To solve this problem using Gurobi, we first need to define the variables and the constraints based on the given information. Since there are multiple types of indices (paperwork, organization, likelihood to quit) involved in the constraints, we'll focus on setting up a basic structure that can accommodate these various conditions.

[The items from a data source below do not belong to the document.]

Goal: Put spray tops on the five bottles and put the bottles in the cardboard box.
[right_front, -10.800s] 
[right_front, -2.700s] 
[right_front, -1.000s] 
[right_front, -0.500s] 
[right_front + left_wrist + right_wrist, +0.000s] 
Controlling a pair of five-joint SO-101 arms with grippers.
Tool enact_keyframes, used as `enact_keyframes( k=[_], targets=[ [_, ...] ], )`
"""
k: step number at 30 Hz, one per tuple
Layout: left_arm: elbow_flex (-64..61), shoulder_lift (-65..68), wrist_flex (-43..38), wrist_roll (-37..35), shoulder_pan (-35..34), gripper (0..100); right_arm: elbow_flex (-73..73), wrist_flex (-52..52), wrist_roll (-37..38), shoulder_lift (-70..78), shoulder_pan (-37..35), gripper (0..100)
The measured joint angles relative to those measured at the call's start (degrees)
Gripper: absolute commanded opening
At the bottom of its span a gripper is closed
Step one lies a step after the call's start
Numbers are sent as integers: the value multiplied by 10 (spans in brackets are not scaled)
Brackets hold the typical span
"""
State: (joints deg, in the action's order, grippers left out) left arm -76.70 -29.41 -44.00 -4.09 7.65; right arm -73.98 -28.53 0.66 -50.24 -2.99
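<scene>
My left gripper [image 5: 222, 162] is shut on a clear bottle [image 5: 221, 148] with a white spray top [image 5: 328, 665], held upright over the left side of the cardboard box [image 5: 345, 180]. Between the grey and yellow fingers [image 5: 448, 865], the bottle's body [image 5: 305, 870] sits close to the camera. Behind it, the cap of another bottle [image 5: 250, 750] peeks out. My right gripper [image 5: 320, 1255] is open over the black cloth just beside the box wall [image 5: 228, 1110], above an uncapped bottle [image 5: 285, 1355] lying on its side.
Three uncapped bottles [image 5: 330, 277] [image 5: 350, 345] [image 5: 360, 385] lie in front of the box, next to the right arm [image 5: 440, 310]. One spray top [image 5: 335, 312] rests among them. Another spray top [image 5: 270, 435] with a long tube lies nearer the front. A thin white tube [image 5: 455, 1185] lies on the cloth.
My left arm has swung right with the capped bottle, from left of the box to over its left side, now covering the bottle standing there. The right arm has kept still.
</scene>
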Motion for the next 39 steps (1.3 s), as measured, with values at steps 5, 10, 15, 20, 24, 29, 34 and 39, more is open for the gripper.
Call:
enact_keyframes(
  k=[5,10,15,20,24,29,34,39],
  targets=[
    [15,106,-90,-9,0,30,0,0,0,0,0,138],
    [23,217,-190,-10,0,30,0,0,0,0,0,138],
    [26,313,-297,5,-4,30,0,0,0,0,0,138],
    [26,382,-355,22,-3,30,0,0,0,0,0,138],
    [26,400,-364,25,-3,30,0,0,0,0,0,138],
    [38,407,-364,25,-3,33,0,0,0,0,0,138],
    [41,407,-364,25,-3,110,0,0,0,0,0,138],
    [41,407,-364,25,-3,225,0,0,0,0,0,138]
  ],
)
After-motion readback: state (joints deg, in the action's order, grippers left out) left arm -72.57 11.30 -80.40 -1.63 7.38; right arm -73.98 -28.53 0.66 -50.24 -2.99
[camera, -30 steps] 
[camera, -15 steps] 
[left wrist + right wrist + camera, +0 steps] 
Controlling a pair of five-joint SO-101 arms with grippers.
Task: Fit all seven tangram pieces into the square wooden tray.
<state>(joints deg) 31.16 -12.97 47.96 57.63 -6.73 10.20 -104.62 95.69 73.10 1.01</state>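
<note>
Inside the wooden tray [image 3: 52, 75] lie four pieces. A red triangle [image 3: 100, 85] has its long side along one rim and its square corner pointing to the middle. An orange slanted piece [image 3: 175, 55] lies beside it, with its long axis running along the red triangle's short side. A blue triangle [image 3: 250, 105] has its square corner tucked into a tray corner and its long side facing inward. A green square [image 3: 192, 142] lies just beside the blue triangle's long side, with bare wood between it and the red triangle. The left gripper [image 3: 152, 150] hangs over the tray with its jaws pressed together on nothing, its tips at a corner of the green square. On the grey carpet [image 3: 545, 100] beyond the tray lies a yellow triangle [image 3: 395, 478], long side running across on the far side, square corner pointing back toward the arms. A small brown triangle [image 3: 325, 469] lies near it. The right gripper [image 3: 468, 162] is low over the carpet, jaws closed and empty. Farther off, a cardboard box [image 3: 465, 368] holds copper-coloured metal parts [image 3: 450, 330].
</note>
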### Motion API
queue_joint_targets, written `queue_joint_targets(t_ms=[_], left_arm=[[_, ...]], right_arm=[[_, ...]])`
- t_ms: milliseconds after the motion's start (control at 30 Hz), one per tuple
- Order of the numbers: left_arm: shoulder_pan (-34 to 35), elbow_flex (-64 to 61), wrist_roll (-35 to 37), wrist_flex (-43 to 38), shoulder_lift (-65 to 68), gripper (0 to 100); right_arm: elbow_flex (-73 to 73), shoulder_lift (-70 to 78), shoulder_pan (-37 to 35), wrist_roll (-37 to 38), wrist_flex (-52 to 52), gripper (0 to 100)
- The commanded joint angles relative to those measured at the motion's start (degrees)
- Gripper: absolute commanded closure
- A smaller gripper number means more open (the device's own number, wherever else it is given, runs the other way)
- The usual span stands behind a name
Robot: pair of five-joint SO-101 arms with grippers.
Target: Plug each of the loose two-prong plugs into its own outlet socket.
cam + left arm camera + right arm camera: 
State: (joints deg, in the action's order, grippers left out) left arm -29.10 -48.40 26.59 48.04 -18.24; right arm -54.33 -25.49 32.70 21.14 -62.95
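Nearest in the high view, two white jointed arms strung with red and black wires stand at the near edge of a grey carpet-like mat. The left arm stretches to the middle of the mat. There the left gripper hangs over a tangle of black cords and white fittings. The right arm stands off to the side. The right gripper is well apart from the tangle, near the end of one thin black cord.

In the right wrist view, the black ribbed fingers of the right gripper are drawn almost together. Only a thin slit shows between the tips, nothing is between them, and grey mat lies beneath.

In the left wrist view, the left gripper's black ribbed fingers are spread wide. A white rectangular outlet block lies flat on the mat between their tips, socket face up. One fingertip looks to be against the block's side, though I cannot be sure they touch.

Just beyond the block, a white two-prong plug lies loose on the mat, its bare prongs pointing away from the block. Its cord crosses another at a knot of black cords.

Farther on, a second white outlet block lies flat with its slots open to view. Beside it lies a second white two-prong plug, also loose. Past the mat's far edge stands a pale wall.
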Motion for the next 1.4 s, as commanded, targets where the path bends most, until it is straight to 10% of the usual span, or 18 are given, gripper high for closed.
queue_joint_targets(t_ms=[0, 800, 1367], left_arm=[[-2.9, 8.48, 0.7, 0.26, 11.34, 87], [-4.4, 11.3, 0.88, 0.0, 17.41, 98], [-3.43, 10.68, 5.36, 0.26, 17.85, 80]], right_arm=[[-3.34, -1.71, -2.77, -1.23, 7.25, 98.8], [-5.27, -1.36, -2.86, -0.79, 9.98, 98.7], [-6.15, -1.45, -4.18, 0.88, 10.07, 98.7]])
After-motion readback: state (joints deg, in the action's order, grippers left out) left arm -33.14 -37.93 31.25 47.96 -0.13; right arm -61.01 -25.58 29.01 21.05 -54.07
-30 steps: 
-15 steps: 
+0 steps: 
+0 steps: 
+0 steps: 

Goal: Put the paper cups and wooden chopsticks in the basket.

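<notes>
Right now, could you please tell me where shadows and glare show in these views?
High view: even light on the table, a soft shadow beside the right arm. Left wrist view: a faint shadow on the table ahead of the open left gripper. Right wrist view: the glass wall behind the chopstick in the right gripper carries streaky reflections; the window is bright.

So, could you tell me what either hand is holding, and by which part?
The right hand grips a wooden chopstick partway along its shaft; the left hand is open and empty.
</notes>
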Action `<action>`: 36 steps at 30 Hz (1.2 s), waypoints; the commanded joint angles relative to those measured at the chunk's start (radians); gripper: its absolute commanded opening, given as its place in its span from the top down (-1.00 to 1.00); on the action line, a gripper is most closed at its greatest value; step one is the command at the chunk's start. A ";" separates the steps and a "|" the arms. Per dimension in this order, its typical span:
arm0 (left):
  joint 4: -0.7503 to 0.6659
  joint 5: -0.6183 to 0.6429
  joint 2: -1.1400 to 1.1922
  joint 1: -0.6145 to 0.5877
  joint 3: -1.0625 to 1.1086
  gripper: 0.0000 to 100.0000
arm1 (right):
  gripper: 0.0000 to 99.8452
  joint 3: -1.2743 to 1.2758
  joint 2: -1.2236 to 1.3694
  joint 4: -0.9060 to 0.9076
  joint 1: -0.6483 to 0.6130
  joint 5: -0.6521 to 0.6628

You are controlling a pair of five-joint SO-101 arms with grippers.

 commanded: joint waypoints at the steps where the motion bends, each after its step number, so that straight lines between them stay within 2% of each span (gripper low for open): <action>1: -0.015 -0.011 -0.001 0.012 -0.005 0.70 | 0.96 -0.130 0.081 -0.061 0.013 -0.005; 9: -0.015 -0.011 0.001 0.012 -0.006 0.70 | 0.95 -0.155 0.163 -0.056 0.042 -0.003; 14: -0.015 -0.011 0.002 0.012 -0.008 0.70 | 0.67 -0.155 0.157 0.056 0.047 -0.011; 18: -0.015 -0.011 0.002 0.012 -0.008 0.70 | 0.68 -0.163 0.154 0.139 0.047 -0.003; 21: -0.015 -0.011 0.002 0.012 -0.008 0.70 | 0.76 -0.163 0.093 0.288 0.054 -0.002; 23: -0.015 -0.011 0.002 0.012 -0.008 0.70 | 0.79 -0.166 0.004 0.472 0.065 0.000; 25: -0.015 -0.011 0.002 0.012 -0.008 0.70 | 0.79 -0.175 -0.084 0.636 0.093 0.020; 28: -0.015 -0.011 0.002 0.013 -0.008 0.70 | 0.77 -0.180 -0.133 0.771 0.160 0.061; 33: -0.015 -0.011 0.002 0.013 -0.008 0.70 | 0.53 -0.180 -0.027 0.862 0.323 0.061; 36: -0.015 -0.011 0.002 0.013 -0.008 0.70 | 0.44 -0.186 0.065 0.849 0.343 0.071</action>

Given the complexity and the sheer number of constraints, we will simplify our approach by directly translating the problem statement into Gurobi code. We assume that all variables (hours worked by each person) are non-negative and can be fractional.

```python
from gurobipy import *

# Create a model
m = Model("Work Hours Optimization")

# Define variables for hours worked by each person
Bobby = m.addVar(lb=0, name="Bobby")
Paul = m.addVar(lb=0, name="Paul")
Peggy = m.addVar(lb=0, name="Peggy")
Dale = m.addVar(lb=0, name="Dale")
Mary = m.addVar(lb=0, name="Mary")
George = m.addVar(lb=0, name="George")
Jean = m.addVar(lb=0, name="Jean")
John = m.addVar(lb=0, name="John")
Hank = m.addVar(lb=0, name="Hank")

# Constraints for paperwork index
m.addConstr(Mary <= 458)
m.addConstr(Bobby + Paul <= 394)
m.addConstr(Peggy + Dale <= 236)

# Constraints for organization index (Example constraints)
m.addConstr(Dale + Hank <= 407)
m.addConstr(George + Jean <= 564)
m.addConstr(Jean + Hank <= 387)

# Constraints for likelihood to quit index (Example constraints)
m.addConstr(Bobby + Jean <= 157)
m.addConstr(Bobby + Dale <= 247)
m.addConstr(Paul + Hank <= 235)
m.addConstr(Paul + George <= 206)

# Objective function: Since the problem doesn't specify an objective, we'll minimize the total hours worked
m.setObjective(Bobby + Paul + Peggy + Dale + Mary + George + Jean + John + Hank, GRB.MINIMIZE)

# Solve the model
m.optimize()

# Print solution
for v in m.getVars():
    print(f"{v.varName}: {v.x}")
```

This code sets up a basic optimization problem using Gurobi. It includes variables for each person's hours worked and example constraints based on the provided problem statement. Note that you will need to add all relevant constraints from your specific problem to this model.

Also, since the actual objective of the optimization (e.g., minimize total hours, maximize productivity) isn't specified in the problem statement, we've chosen a simple objective of minimizing the total hours worked by all individuals as an example. You should replace this with the appropriate objective function based on your needs.